Experimental American helicopter

The Ortego Helicopter was an American rotary wing aircraft, designed and built by Leo Ortego of Alexandria, Louisiana during the 1920s. The helicopter was notable for the rotor blades being turned by propellers mounted onto the blades.

==Design==
The helicopter consisted of an open-framed fuselage, with a central vertical girder at the top of which a four-bladed rotor is mounted. Forward of the girder was a two-cylinder air-cooled engine connected, via a series of shafts and bevel gears, to two propellers located on two of the four rotor blades. A wooden framework above the rotor provided rigidity to the blades, with the whole structure turning as a single unit. Each blade had a fixed incidence and had neither collective or cyclic pitch control. The craft was constructed from a variety of materials, including aluminum and boxwood.

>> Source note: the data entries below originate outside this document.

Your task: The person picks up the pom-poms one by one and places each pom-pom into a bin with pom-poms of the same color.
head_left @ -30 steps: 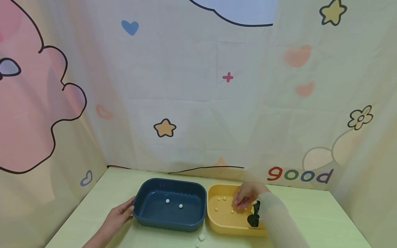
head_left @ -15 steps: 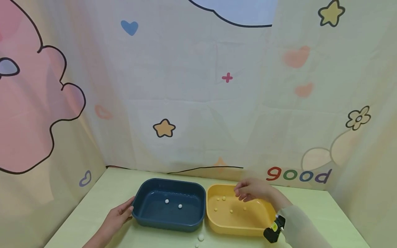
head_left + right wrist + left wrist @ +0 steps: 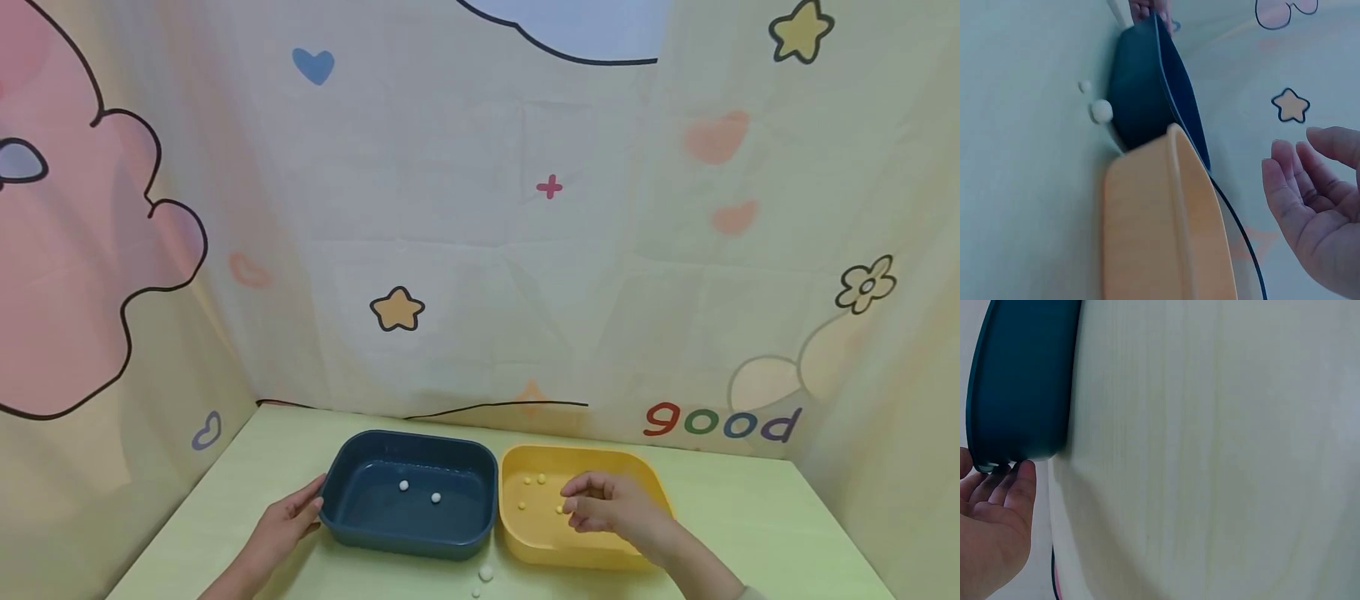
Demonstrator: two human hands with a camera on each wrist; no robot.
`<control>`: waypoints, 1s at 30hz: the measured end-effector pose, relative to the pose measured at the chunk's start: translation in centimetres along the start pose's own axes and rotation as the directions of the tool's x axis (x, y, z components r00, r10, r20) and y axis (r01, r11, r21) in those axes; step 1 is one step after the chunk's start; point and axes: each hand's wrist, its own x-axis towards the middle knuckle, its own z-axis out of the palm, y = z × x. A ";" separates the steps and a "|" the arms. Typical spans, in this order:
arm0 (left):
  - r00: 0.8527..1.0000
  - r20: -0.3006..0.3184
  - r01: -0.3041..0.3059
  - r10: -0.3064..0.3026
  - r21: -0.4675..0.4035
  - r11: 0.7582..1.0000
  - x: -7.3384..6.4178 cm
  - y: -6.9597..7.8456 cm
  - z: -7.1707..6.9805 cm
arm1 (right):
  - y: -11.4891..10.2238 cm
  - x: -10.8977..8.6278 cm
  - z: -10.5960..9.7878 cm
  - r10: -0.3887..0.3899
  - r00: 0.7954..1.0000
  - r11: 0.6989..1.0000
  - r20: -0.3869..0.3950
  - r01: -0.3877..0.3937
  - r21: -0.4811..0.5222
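My left hand (image 3: 276, 527) grips the left end of a dark blue plastic basin (image 3: 408, 543). In the left wrist view its fingertips meet the underside of the rim, with the thumb at the picture's edge. Two small white balls (image 3: 436, 497) lie inside this basin. Over the yellow basin (image 3: 570, 556) hovers my right hand (image 3: 615, 510), fingers loosely bent. The right wrist view shows nothing between thumb and fingers. Several small yellowish balls (image 3: 542, 479) sit on the yellow basin's floor; the hand covers part of that floor.
The basins stand side by side, almost touching, on a pale green table (image 3: 757, 525). In front of the gap lie a larger white ball (image 3: 486, 573) and a smaller one (image 3: 476, 593). A printed curtain (image 3: 480, 333) closes off the back and sides.
My right hand came up out of the yellow basin toward its far edge, then moved back nearer and lower over it. The left hand and both basins stay in place.
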 end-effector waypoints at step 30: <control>1.000 -0.008 -0.010 0.010 -0.012 1.000 -0.1 0.0 0.1 | 7.4 2.4 10.1 0.013 0.999 0.991 0.035 -0.009 -0.132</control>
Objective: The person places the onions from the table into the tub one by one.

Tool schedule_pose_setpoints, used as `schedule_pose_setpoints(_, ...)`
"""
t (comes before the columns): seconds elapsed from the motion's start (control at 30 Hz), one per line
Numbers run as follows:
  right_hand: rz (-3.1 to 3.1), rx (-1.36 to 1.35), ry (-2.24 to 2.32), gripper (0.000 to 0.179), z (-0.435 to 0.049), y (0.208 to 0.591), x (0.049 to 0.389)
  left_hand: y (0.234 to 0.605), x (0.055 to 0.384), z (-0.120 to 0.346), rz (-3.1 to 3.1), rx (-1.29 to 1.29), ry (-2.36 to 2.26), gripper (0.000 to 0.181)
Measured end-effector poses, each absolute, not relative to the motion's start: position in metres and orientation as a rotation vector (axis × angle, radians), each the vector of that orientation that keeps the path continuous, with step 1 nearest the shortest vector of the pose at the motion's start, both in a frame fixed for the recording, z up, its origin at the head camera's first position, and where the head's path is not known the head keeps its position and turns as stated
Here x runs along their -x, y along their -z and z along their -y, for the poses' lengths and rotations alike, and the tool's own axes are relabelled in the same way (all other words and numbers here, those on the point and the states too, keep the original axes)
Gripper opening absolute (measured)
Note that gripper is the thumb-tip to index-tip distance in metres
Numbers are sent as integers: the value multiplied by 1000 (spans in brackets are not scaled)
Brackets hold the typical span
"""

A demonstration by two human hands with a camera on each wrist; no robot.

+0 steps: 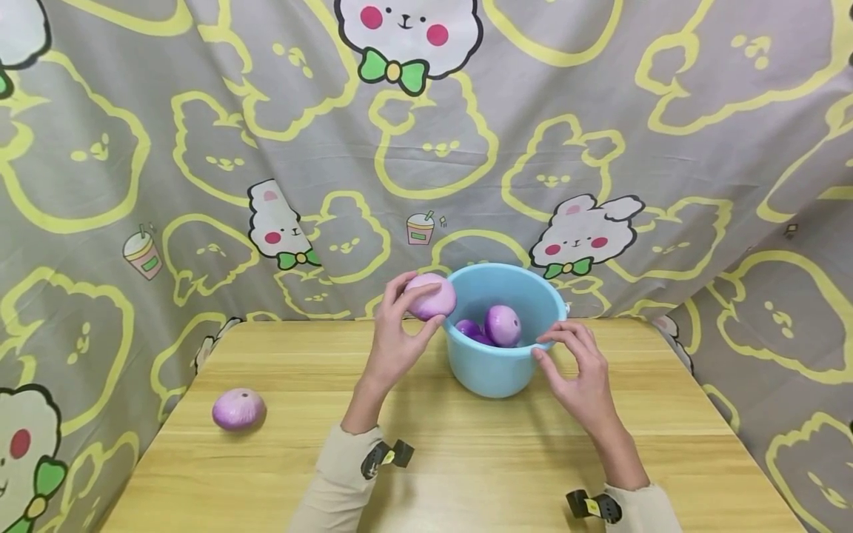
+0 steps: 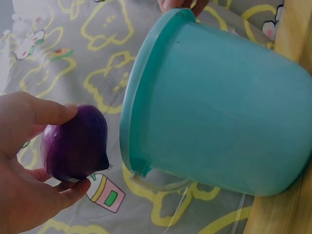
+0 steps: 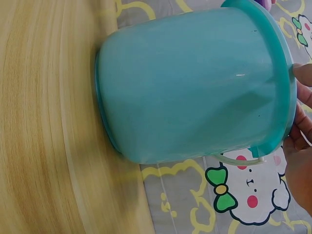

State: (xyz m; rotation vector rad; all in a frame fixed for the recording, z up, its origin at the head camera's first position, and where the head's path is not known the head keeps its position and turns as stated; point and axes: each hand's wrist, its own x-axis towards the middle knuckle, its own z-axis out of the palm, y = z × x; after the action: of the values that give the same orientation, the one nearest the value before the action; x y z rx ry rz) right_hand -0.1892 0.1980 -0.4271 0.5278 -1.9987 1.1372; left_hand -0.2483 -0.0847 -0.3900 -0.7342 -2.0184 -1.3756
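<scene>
My left hand (image 1: 395, 342) grips a purple onion (image 1: 432, 298) between thumb and fingers, level with the left rim of a light blue bucket (image 1: 493, 371). In the left wrist view the onion (image 2: 80, 141) is dark purple, with its pointed end towards the bucket wall (image 2: 219, 107). The right hand (image 1: 581, 370) pinches the bucket's right rim, thumb outside and fingers over the edge. Inside the bucket lie more purple onions (image 1: 503, 326), partly hidden by each other. The bucket stands upright on the table.
Another purple onion (image 1: 238, 409) lies on the wooden table (image 1: 280, 474) at the left. A pale bucket handle (image 3: 239, 160) hangs at the rim's far side. Behind the table's back edge hangs a grey patterned curtain (image 1: 333, 163).
</scene>
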Motion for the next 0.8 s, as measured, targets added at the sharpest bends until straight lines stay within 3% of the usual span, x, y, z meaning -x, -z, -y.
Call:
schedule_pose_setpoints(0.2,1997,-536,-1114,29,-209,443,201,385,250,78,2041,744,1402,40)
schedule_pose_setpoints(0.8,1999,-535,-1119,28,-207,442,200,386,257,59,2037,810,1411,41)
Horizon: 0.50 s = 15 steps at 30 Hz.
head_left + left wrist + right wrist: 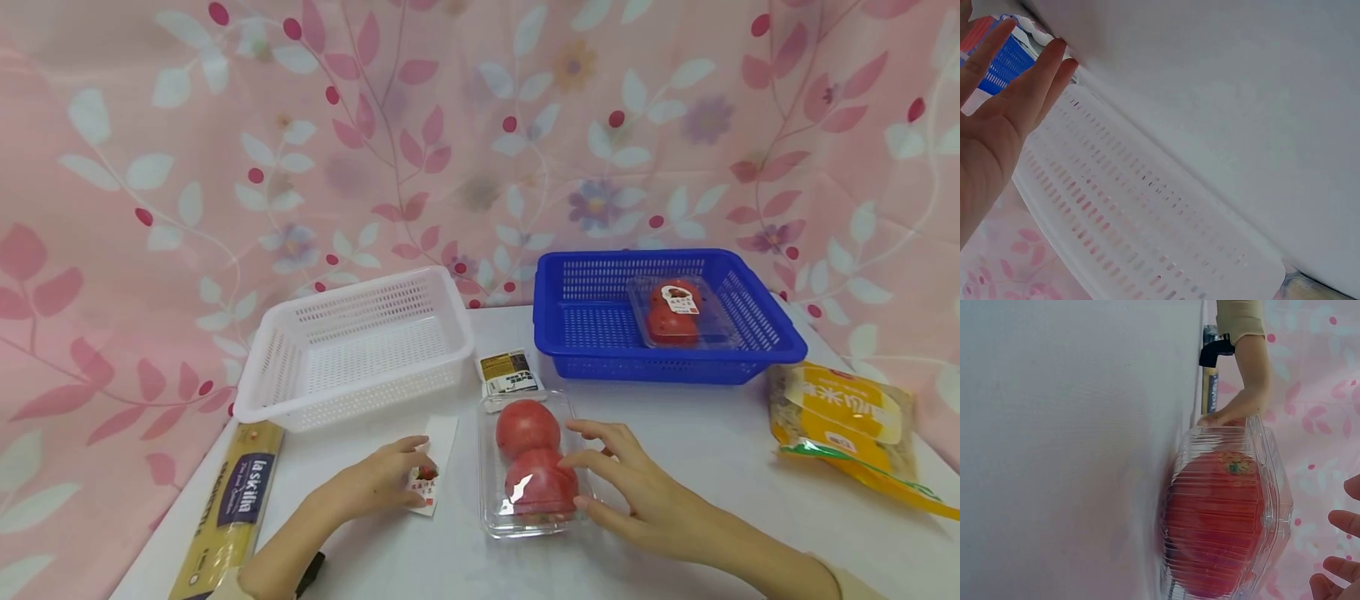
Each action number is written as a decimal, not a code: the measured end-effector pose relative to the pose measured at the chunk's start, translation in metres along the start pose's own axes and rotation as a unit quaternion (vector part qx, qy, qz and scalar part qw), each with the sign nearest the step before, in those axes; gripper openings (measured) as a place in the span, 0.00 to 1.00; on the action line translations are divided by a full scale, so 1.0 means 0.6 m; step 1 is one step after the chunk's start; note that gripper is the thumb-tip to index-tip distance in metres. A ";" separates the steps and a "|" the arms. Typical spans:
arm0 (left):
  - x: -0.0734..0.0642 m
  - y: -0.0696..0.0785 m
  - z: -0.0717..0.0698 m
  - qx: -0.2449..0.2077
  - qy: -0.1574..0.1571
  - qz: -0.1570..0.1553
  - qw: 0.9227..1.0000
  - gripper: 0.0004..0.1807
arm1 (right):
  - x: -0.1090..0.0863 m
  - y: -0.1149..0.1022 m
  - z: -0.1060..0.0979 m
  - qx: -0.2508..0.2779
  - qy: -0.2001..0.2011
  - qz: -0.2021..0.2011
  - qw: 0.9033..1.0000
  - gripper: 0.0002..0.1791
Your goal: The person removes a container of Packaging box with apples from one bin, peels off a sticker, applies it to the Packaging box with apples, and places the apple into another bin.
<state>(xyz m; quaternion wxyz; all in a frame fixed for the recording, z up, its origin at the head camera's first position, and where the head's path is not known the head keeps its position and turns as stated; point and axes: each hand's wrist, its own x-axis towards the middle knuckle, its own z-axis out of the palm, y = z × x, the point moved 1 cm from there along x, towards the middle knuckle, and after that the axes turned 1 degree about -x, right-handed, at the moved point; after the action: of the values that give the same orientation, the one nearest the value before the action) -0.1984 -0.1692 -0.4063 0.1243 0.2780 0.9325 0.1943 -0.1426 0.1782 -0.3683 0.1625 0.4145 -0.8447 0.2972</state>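
A clear plastic box (487, 492) with two large tomatoes (528, 429) lies before me on the white table. My right hand (637, 492) is at its right side, fingers spread and loosely bent, fingertips right at the lid's edge in the head view. To the left of the box lies a white paper strip (444, 433) bearing a printed sticker (424, 483) with a red fruit picture. Over the strip's left edge is my left hand (378, 481), its fingers and thumb apart around the sticker; in the left wrist view the fingers look fairly straight.
A white basket (360, 392) stands at the back left. In the blue basket (660, 367) at the back right sits another tomato box (675, 312) with a sticker on its lid. A small packet (508, 372), a spaghetti pack (232, 508) and a yellow bag (847, 417) lie around.
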 end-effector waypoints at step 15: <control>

Directional control was to be achieved by articulating vanes that were mounted outboard of the fuselage. One vane mounted transversely at the front of the fuselage could be manipulated to control forward movement. Two pairs of longitudinal vanes, located near the front and near the rear of the fuselage would control lateral movement. A vertical rudder at the rear of the fuselage would provide directional control.

Ortego submitted a patent application for a "Helicopter" in 1925, with that being granted on January 5, 1926.

==Operational history==
The Ortego Helicopter was tested in 1922, in an open field sited on the southern corner of Bolton Avenue and Rapides Avenue, Alexandria. On that occasion, it is reputed - without proof - to have flown to an altitude of between 10 and 15 ft (3.0 and 4.5 m) before mechanical failure ended the flight.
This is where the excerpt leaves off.